── Information provided ──

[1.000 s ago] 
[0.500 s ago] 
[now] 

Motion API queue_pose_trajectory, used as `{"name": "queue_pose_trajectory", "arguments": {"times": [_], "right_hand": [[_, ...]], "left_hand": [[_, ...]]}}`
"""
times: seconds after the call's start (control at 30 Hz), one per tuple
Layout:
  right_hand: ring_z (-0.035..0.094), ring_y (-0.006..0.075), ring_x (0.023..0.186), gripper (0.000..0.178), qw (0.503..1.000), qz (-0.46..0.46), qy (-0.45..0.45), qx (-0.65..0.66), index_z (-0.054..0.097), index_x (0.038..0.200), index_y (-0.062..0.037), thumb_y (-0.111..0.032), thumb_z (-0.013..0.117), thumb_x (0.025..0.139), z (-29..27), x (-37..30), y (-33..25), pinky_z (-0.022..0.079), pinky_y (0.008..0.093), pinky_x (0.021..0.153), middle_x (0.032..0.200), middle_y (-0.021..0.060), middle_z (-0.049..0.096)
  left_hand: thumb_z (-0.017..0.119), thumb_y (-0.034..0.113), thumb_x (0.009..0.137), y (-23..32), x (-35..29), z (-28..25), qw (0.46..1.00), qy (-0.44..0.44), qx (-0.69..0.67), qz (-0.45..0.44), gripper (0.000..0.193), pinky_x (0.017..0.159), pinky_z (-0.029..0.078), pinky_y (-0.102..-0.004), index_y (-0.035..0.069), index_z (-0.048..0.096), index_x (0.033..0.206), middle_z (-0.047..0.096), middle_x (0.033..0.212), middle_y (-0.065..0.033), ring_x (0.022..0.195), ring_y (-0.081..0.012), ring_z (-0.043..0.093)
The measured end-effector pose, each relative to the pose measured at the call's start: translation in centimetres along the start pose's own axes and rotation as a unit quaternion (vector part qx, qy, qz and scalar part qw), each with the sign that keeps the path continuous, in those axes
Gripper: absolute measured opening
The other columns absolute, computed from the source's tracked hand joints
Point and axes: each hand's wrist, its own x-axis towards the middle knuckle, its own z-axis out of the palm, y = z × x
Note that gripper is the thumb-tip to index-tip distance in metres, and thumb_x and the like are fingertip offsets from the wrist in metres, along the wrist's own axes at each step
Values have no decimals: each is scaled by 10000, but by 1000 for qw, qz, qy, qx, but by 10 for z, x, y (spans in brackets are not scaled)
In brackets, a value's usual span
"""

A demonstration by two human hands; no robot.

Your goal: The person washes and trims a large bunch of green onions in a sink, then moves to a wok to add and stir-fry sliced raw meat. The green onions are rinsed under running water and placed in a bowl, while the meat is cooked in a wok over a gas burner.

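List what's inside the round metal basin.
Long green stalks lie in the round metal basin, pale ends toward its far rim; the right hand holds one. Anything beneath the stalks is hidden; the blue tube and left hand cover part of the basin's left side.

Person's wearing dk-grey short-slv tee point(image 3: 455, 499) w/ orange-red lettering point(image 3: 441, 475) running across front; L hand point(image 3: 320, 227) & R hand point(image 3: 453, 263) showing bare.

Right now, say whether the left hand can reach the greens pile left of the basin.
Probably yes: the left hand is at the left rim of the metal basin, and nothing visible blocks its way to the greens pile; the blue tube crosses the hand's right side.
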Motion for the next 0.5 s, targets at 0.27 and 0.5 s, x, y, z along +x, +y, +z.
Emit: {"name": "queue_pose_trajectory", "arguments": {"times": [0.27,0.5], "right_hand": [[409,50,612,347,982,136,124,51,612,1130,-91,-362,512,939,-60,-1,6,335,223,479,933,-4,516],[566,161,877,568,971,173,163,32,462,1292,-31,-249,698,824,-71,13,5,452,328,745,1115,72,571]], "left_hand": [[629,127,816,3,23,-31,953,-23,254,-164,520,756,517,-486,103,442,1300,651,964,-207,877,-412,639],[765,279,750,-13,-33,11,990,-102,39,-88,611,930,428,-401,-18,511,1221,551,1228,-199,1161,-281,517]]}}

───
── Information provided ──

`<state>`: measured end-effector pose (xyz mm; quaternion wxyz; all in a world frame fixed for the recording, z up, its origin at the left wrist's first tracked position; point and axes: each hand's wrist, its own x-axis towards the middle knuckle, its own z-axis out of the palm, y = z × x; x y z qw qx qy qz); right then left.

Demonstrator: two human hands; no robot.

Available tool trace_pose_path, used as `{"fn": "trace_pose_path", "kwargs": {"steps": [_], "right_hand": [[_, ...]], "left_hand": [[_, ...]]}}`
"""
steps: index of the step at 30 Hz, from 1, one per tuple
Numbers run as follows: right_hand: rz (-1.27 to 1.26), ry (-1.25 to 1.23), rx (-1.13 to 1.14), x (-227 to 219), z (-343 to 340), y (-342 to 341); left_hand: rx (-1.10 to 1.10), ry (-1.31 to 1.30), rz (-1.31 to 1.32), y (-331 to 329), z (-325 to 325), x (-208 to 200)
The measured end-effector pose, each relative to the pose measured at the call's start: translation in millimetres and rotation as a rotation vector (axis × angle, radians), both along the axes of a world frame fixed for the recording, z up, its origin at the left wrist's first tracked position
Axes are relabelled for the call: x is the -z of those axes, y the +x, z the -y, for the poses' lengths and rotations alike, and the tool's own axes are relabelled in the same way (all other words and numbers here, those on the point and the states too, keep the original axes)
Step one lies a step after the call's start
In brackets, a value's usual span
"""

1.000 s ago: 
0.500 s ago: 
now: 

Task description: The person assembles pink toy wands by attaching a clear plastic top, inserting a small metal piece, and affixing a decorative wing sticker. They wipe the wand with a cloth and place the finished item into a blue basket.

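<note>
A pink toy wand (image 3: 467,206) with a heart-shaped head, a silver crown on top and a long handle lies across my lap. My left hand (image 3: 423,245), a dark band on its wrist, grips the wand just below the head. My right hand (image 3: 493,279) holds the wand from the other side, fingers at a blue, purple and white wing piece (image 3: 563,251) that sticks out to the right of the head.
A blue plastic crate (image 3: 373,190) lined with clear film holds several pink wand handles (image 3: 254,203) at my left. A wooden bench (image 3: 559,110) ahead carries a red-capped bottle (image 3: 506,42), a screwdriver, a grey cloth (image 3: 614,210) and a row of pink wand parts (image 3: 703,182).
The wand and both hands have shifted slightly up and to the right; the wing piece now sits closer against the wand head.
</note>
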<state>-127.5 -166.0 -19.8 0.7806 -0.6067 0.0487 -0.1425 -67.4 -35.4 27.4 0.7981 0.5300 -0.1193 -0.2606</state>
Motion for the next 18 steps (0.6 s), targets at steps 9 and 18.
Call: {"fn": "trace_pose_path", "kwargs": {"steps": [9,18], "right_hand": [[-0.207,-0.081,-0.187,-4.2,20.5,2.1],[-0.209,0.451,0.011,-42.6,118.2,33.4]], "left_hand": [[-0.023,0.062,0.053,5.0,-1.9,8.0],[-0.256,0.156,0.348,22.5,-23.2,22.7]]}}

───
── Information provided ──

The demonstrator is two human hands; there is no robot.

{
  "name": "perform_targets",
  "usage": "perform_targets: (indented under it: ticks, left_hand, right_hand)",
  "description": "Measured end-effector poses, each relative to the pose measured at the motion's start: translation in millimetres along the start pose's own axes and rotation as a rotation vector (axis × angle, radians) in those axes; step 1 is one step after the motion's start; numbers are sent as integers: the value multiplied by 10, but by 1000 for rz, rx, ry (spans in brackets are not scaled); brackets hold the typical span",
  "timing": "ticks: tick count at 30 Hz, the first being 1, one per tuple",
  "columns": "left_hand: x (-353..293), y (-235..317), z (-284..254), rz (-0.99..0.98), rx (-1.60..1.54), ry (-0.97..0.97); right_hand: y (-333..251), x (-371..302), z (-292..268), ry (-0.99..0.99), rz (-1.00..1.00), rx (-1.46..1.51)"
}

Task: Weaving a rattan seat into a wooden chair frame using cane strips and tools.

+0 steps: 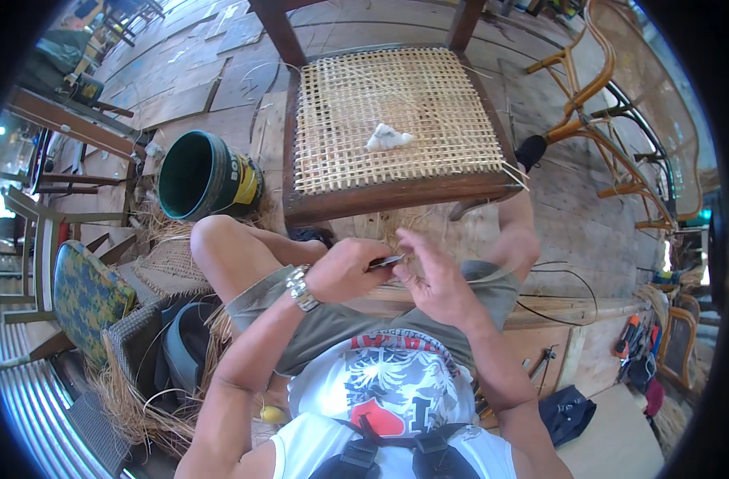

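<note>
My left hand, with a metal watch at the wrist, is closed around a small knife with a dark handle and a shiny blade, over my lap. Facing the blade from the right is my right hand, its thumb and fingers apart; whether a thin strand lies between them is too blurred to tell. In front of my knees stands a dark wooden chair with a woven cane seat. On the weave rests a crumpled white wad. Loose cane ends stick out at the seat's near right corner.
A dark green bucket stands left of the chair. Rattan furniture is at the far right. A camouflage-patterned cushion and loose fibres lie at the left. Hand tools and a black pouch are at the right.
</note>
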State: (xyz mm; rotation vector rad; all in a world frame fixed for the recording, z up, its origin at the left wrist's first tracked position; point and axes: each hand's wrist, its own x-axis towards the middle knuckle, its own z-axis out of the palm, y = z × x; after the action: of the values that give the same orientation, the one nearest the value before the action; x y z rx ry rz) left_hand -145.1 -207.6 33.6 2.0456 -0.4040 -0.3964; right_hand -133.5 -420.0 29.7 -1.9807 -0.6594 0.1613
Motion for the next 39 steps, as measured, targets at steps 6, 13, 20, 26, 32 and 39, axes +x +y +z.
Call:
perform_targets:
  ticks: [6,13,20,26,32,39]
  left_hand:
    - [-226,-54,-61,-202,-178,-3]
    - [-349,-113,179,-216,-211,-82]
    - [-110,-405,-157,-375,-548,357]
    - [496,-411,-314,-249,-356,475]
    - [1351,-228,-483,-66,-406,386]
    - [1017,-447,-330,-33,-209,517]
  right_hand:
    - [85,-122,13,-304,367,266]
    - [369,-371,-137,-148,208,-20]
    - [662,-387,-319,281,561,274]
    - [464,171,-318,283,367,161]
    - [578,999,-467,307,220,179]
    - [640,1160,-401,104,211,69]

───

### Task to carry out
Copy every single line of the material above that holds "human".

### Result of this task
A demonstration by two human hands; no robot.
Demonstrator: two human hands; no robot.
The demonstrator is two human hands; there is no robot.

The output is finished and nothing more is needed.